After constructing these nine new representations of the input data, we use the exact procedure as before and examine the result of the voting classifier. Figure 3 shows the result of this process. In this figure, one can see the voting-classifiers accuracy as a function of the data resolution representation, varying from low-resolution on the left to higher on the right. It is interesting to see that the highest score, about 0.9, is achieved for low-resolution input data. Besides that, the accuracy almost plateaus for resolutions higher than 5x5. There is no statistically significant difference in the accuracy of the "numeric" and the 5x5 resolution representation, as expected.

To further understand the results of Fig. 3, we would like to point the reader attention to Fig. 1b and 1c. It is easy to observe that the low-resolution invalid square data in Fig. 1c exhibit at least a pair of neighboring cells with almost no color contrast (see the white arrows). Table 1 further explain this observation by comparing the mean and standard deviation of the values in all cells of the 2x2 resolution data. It is easy to notice that both data sets have the same averaged value per cell, but the variability in the invalid magic squares is three-times larger, causing some cells to have close values. Table 1 essentially indicates that models that take into account the variability per cell can easily separate between the classes, at least on average.

Table 1: The average and one standard deviation of the low-resolution 2x2 magic squares as a function of the grid location.

By transforming the classification task into a vision problem, we achieved two things: first, the numeric data got projected to the 2-d pixel space, which is a dimensional-reduction process. This is most natural for the magic-square data as this is the way we, humans, find most natural to observe such squares (i.e., on a screen). The second is that when we downsample the pixelated data, we effectively convolve spatial information which is very informative for magic squares as their identifying pattern is spatial by summating along and across the cells – essentially merging information from far-apart locations.

The analysis of the synthetic data showed us that in cases where spatial representation matters, it worth transforming the task into a vision problem to reveal hidden information. Now, let us similarly analyze the market-health data. The market-health data is fascinating as it is numerical data that business experts found most natural to present visually in a filled circular design. The circular design is much different than a tabular form or a bar plot as it creates relationships between features. In an example, each element has now two neighboring elements, and across-variables are also proximate each other. This point is seen in Fig 2a, which reveals, in an example, the "induced" relationship between Value and Equity Price Momentum.

We repeat the same process as for the synthetic data by first standardizing the data and then fitting and validating the different classifiers, including the hard vote aggregator. To focus the discussion, we compare the numeric form to one visual representation – that of a 28x28 grid. For this data set, which has practical applications, we label the data in two different ways, as discussed earlier in the Data and Methods Section.
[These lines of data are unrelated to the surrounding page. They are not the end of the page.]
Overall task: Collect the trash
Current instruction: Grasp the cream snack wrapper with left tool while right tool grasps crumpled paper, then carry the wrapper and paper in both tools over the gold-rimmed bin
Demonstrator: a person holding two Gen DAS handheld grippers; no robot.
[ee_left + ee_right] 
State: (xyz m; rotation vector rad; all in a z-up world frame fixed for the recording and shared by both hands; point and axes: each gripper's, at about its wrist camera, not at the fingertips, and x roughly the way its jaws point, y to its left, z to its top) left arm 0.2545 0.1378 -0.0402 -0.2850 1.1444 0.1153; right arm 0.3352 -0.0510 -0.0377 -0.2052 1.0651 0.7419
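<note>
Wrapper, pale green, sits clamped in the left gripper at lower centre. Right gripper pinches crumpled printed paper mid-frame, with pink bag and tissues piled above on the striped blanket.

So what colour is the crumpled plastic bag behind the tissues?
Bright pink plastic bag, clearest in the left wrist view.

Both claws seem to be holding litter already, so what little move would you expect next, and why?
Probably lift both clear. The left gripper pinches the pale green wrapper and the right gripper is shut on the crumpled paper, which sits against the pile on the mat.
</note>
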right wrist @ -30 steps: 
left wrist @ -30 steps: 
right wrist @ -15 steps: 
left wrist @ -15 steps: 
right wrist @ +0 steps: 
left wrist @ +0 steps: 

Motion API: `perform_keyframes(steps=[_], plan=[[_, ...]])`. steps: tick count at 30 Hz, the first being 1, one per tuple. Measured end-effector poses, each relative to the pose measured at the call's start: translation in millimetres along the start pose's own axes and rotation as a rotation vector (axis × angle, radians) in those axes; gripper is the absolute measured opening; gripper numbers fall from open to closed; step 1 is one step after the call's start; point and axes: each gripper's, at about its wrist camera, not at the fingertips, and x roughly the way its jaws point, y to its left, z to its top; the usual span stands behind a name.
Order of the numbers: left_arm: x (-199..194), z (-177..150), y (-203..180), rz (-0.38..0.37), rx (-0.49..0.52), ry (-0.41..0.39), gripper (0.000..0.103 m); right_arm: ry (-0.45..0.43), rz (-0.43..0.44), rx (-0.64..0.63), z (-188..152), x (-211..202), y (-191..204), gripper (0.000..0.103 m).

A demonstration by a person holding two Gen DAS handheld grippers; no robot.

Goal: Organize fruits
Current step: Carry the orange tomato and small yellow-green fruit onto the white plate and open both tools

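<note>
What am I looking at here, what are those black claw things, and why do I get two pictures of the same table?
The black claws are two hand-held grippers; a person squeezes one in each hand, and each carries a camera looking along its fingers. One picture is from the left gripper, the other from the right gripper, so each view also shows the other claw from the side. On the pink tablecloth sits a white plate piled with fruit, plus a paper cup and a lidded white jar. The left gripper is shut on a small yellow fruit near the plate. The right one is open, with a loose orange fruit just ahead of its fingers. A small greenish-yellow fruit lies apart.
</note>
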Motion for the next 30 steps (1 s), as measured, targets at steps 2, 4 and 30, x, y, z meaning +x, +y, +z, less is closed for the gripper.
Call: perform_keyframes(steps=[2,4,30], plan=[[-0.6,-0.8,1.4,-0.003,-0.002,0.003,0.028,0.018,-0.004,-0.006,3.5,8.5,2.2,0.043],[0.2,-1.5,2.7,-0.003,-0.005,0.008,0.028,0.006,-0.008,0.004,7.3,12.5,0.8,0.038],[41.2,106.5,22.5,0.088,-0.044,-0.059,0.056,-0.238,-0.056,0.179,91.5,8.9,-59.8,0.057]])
The lower row of Fig. 4 shows the accuracy scores for the multiple classifiers on the x-axes. It can be seen that for all classifiers, there is no skill in both the visual and numerical representations when the samples are labeled using the "future" values. From that, we can argue that the weekly market-health data is not Markovian in the sense that current values do not bear enough information to deduce anything significant on what will happen next week[21, 4]. Not even on average. This, of course, is not a surprise as we expect the market to behave close to Brownian motion, and it is quite intuitive to believe that more complex time-dependent features are required to extract the significant signal[18, 4, 9, 13].

Figure 4: The accuracy scores for the different classifiers on the x-axes.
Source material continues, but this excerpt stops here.